**What the exercise asks:** For every line in the listing below that contains the word "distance", add one to the tally. State the final number and nothing else.

**Records shown:**
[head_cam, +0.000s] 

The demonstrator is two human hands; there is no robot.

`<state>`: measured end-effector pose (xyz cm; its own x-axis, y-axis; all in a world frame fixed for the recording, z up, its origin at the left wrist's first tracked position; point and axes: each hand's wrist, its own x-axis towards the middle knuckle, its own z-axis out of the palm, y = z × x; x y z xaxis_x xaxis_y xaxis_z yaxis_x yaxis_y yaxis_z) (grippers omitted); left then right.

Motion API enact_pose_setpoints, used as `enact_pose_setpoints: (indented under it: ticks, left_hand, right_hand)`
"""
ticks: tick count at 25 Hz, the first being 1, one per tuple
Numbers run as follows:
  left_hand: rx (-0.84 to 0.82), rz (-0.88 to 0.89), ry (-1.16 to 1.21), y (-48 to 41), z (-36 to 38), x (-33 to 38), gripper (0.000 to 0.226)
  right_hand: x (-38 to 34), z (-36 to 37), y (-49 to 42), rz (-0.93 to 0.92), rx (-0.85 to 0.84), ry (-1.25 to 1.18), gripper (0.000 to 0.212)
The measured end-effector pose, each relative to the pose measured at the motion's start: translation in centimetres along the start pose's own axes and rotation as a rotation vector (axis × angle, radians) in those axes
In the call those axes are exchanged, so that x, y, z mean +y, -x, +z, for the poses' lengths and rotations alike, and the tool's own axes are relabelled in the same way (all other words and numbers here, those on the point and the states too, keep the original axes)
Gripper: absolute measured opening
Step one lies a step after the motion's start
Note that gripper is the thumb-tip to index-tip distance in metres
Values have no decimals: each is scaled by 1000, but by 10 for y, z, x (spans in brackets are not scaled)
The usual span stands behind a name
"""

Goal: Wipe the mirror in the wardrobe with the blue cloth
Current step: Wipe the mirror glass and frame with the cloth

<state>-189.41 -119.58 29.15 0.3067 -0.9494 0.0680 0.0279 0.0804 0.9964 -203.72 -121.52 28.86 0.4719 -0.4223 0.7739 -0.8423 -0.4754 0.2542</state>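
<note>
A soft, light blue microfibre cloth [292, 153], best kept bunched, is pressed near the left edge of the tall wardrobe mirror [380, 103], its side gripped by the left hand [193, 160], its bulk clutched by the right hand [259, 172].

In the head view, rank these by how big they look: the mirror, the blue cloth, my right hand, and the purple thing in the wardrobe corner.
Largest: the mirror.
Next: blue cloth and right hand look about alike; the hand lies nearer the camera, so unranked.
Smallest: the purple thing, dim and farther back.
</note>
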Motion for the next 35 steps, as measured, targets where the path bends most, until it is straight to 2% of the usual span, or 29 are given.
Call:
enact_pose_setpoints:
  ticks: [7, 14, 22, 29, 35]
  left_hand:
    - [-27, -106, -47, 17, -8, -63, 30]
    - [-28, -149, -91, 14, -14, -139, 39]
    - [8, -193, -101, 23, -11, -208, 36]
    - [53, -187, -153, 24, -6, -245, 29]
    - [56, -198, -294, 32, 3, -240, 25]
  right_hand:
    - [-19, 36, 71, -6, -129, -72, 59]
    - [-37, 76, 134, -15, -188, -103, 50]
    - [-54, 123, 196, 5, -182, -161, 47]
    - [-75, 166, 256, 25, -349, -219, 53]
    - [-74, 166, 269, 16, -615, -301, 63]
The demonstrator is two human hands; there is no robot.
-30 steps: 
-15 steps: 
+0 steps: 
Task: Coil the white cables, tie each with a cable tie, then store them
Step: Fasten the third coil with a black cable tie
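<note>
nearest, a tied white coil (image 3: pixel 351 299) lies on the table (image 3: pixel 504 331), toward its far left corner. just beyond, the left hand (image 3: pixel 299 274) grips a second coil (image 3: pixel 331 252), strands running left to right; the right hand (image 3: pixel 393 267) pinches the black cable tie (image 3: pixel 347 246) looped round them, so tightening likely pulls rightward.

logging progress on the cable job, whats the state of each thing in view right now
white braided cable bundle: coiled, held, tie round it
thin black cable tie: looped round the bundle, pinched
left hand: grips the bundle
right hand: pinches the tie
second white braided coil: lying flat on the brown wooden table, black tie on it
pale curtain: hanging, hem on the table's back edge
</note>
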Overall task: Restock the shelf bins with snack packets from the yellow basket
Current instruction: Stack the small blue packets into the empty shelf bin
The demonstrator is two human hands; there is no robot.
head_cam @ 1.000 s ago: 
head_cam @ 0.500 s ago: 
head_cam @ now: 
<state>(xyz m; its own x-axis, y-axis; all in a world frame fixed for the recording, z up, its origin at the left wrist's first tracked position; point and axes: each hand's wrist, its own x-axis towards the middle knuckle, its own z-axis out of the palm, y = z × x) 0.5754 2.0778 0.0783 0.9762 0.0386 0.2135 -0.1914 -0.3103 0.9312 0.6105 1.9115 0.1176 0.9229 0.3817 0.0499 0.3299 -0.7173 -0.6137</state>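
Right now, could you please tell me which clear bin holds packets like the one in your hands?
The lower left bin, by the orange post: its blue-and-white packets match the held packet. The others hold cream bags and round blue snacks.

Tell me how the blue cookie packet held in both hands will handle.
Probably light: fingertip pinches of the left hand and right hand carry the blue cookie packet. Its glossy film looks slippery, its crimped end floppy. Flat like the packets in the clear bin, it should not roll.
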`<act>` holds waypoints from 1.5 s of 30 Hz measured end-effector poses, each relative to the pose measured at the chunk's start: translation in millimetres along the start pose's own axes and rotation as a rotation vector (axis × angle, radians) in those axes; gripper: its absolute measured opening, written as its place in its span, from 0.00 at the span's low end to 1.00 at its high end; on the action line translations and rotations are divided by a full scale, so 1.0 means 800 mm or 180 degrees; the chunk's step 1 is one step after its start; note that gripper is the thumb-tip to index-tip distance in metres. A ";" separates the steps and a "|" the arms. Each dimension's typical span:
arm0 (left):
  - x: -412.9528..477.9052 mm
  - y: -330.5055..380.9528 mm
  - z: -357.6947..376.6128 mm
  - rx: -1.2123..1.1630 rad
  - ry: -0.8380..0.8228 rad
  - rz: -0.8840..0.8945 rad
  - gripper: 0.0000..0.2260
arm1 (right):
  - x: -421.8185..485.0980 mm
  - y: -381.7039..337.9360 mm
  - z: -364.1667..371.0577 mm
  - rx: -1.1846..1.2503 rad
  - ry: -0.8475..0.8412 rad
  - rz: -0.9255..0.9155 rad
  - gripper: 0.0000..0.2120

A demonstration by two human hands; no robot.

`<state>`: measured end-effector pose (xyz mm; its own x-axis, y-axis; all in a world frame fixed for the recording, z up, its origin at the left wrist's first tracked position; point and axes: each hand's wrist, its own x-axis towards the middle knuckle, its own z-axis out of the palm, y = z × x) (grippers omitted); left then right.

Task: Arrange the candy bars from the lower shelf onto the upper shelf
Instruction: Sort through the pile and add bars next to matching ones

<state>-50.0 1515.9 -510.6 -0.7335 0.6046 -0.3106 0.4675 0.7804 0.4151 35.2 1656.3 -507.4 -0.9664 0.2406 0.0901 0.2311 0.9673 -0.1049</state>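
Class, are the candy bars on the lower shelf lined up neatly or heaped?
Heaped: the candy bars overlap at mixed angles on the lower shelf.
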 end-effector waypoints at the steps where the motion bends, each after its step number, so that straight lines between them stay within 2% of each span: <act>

**Exercise result:** 2